Author Gioconda Bailey accepts Chilean citizenship
Gioconda Bailey (Managua, 74) accepted Chilean citizenship on Thursday after Daniel Ortega’s regime in Nicaragua stripped her of her citizenship along with 93 other people in mid-February. They are accused in their homeland of “treason” and considered “fugitives from justice”. Gabriel Burek’s government advisory office offered those affected to reside in the country and obtain Chilean citizenship. The writer and poet, who has been living in exile in Spain since 2020, reported this morning Radio Co: “I will take Chilean citizenship. If there is another country that I feel close to with all my heart, it is Chile.”
Chile’s Foreign Minister, Antonia Origola, welcomed Bailey’s decision, explaining that despite the distressing circumstances, “it is a great honor for this wonderful Nicaraguan poet, writer, and feminist to accept being Chilean.” Urrejola uploaded a photo to Twitter where she is seen talking on the phone with her “dear friend” who she said she respects “deeply”.

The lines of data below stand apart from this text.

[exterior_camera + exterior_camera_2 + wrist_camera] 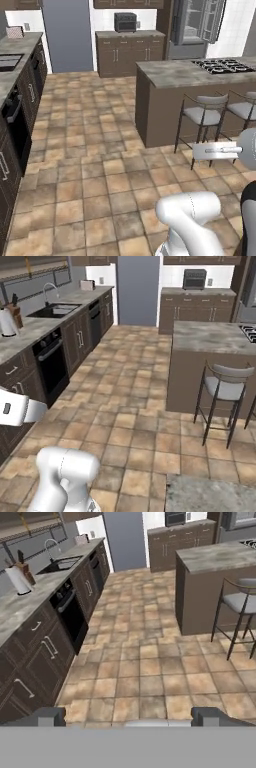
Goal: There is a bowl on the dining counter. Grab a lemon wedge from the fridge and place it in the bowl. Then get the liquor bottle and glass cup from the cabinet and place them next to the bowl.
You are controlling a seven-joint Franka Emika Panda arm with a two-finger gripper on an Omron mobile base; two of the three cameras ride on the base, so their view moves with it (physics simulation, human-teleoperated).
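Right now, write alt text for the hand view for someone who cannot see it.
A tiled kitchen floor runs ahead between dark cabinets on the left, topped by a marble counter with a sink and paper towel roll, and a marble island with grey stools on the right. The open fingers frame the bottom edge, holding nothing.

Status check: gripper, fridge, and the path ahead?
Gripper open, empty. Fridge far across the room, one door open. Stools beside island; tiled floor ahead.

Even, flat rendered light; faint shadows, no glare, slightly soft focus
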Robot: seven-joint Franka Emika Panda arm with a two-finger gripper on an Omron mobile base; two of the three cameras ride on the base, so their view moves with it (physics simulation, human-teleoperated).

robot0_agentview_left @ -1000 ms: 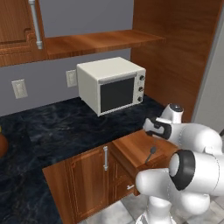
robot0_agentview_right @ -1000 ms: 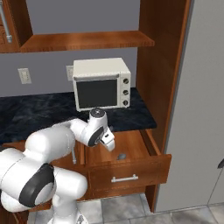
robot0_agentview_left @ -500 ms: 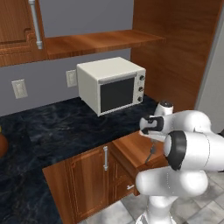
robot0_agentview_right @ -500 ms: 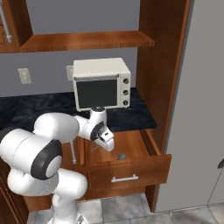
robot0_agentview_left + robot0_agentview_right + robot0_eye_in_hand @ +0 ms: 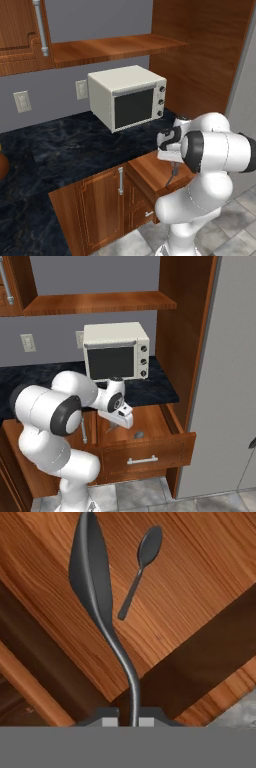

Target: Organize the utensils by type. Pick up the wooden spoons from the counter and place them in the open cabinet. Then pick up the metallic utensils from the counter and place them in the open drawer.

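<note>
My gripper (image 5: 134,719) is shut on the handle of a dark metallic spoon (image 5: 90,577), whose bowl points down at the open drawer (image 5: 200,572). A second, smaller metallic spoon (image 5: 140,567) lies on the drawer floor just beyond it. In the right base view the gripper (image 5: 116,425) hangs over the drawer's (image 5: 150,453) left half, with the held spoon (image 5: 111,429) dangling and the lying spoon (image 5: 139,434) to its right. The left base view has the gripper (image 5: 172,161) above the drawer (image 5: 150,167). The open cabinet (image 5: 100,302) is overhead. The wooden spoons are out of view.
A white toaster oven (image 5: 115,351) stands on the dark counter (image 5: 75,150) right behind the drawer. A tall wooden panel (image 5: 182,331) and a grey wall (image 5: 230,381) close off the right side. The lower cabinet door (image 5: 105,205) sits left of the drawer.
The arm's elbow and shoulder have swung round while the hand stayed over the drawer, sinking only slightly. The spoon stays gripped.
</note>
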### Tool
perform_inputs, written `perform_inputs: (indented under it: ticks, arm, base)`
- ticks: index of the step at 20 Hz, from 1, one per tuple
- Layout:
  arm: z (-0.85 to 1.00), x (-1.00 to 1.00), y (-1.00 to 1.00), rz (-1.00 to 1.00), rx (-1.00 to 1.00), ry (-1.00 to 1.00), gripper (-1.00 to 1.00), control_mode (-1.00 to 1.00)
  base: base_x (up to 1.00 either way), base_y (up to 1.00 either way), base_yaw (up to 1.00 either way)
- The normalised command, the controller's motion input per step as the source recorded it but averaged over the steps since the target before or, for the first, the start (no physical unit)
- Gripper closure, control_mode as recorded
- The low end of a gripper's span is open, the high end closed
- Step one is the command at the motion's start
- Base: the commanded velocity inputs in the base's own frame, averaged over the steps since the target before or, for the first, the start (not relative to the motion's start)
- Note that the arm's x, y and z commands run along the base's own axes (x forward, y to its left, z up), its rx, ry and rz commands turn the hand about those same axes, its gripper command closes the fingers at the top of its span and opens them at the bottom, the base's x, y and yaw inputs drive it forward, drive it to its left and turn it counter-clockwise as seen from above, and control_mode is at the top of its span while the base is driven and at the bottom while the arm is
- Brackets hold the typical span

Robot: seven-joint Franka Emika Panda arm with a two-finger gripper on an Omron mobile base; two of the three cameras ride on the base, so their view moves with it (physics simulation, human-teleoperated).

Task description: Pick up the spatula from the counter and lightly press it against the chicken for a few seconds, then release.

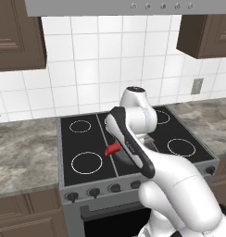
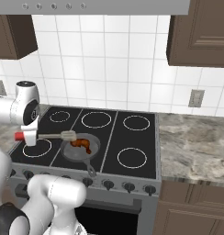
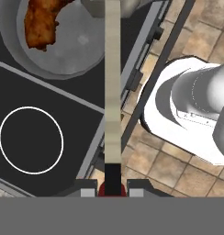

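Two fingers of my claw are clenched on the spatula, one on each side of the red butt of its handle. The grip is tight, and no gap shows between the pads and the handle. From that grip the pale shaft runs straight out ahead of me, roughly level, and passes over the front edge of the stove.

Out at the far end of the shaft, the blade hangs over the rim of the grey pan. The pan sits on the stove ahead of my claw. The chicken, a browned piece, lies inside that pan. It is beyond my fingertips and off to the left of the shaft as my hand camera sees it. From the right base view the blade sits just beside the chicken, at its near edge. Whether the two are touching or only very close I cannot tell.

Closer to my claw, on the same side as the chicken, a white burner ring is drawn on the black glass. On the other side of the shaft the tiled floor lies below me. That puts my claw out past the stove's front edge while the spatula reaches back in over it. The pan's own handle points toward the stove's front, well apart from my claw.
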Motion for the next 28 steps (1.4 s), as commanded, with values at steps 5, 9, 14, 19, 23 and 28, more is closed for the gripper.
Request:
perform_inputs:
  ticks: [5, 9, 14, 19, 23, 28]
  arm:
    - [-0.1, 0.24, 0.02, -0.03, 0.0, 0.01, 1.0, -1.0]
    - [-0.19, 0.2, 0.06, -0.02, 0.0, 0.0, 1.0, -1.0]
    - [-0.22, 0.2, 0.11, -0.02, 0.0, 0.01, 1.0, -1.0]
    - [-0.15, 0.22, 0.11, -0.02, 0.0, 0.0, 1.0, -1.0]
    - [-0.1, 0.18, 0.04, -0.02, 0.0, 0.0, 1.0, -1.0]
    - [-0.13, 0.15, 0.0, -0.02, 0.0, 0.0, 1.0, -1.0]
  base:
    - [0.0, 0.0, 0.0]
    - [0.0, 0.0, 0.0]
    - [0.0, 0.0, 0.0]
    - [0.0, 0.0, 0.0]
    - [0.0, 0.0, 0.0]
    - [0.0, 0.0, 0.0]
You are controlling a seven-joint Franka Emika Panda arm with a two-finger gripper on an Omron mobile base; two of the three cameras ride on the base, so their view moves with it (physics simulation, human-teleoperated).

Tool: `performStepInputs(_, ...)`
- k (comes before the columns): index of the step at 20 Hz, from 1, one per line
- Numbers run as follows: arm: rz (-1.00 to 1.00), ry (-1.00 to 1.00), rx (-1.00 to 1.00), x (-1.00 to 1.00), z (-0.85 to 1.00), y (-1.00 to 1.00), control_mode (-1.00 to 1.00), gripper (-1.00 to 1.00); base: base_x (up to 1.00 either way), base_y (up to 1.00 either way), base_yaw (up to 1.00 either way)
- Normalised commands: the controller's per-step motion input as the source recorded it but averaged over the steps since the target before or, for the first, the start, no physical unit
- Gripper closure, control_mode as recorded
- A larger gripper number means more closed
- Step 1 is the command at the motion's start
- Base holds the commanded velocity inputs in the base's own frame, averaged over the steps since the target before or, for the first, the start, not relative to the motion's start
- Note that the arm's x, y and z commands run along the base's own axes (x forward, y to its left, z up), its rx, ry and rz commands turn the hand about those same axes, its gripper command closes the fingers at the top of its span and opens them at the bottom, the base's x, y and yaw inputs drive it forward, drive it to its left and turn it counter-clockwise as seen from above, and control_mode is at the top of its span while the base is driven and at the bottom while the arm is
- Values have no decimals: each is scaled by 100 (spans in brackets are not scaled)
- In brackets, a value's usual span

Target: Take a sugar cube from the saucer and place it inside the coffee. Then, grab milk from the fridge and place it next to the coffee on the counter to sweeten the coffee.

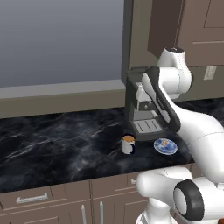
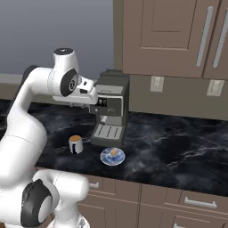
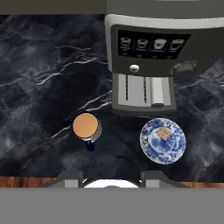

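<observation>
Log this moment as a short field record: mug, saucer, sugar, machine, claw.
coffee: white mug, brown to the top, standing on the counter, in front of the machine
saucer: blue patterned, beside the mug, apart from it
sugar cube: on the saucer, untouched
coffee machine: dark grey, behind both
claw: high above the counter, looking straight down, holding nothing

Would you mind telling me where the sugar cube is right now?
The sugar cube lies on the saucer, on the counter just in front of the coffee machine, with the coffee off to one side.
</observation>
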Motion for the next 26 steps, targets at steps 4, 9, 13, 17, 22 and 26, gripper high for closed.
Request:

author haunted womanAnd woman’s country also from Eve’s rib he said to Radio Co He wrote a poem some time ago in which he mentioned that solidarity is the delicacy of peoples. “Today I can say that Chilean solidarity has embraced us Nicaraguans,” Billy said in an audio message, in which he made it clear that he would continue to fight for democracy, freedom and the restoration of a free state. “We do not realize that they can take away the land in which we were born, and we have the right to be Nicaraguans,” he said.
In mid-February and in less than a week, the Ortega and Rosa Murillo regime exiled 222 political prisoners to the United States, declaring them “stateless,” and stripped another 94 of their Nicaraguan citizenship from opponents, including prominent writers, politicians, intellectuals, activists or religious activists.
Chile has expressed its deep disapproval of the latest maneuvers of the Sandinista regime. The Chilean Foreign Ministry was the first of the major Latin American countries to condemn the Sandinista attack. Last week, President Gabriel Boric responded to a poem Bailey posted on Twitter accusing Ortega: “The dictator does not know that the homeland is in his heart and in his actions, nor is it forbidden by decree.” The President ended the message intended for those stripped of their citizenship by stressing that they are not alone.
Spain and Argentina also offered citizenship to more than 300 persecuted by Ortega. The Colombian government of Gustavo Petro offered the writer citizenship to Sergio Ramirez, who accepted it with affection and gratitude, according to Foreign Minister Álvaro Leyva.
Since 2018, when mass protests broke out against Ortega’s government, the regime has clung to repression to disperse demonstrations, killing more than 360 protesters, according to the Inter-American Commission on Human Rights (IACHR). Then he unleashed fierce political repression to stay in power. Tens of thousands of Nicaraguans left the country due to political persecution and a deteriorating economy.